Work item
Where the string "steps" occurs in a line of the data below, that line should be copied.

== Segment start ==

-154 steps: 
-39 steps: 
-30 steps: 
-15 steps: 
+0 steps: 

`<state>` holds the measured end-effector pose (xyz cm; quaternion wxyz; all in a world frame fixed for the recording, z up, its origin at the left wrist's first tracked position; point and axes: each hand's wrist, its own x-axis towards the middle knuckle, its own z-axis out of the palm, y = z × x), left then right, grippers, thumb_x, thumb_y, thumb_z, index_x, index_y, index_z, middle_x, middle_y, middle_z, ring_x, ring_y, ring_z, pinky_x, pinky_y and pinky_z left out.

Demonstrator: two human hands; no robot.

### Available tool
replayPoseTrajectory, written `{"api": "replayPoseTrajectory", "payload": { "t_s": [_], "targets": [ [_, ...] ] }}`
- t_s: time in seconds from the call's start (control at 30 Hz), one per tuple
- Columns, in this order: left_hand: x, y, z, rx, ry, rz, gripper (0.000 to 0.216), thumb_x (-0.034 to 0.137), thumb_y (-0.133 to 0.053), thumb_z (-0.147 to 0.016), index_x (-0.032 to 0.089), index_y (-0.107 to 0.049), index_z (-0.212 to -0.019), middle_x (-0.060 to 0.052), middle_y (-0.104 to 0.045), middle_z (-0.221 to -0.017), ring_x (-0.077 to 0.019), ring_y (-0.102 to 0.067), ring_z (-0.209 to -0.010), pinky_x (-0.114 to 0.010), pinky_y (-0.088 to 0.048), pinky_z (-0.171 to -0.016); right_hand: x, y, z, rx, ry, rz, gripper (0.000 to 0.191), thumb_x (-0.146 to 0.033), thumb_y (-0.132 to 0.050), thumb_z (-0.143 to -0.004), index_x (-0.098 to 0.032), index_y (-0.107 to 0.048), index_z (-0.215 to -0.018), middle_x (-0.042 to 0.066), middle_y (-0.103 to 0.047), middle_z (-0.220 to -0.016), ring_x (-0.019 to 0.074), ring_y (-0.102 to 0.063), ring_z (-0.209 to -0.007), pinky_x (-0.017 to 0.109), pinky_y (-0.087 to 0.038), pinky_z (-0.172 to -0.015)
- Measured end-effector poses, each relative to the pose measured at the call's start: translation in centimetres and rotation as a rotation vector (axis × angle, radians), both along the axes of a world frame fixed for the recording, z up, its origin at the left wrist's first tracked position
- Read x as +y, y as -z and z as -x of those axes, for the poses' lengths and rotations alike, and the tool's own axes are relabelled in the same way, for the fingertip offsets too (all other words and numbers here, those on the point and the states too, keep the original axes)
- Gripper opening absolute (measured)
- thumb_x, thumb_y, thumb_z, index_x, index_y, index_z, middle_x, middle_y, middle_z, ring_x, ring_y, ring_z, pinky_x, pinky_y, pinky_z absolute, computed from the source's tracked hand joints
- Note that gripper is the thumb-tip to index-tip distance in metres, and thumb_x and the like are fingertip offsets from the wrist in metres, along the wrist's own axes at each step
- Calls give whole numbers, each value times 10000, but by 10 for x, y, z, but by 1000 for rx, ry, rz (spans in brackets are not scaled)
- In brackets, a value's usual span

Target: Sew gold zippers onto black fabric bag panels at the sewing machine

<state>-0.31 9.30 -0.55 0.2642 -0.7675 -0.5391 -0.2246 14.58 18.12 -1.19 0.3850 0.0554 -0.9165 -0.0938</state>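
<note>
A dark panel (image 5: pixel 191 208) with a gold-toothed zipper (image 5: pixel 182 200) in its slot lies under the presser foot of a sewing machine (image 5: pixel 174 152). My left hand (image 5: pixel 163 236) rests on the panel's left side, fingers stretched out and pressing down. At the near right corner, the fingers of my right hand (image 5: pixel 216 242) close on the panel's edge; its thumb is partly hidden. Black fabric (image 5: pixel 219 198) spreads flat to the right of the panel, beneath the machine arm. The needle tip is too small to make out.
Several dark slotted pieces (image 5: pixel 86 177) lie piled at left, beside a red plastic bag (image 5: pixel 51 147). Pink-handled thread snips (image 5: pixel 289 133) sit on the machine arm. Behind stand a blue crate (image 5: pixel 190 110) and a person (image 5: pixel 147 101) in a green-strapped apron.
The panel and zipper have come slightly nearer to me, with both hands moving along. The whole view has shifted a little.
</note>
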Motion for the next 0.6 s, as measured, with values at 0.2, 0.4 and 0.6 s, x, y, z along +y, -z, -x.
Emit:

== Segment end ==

Result of this task
-154 steps: 
-39 steps: 
-30 steps: 
-15 steps: 
+0 steps: 

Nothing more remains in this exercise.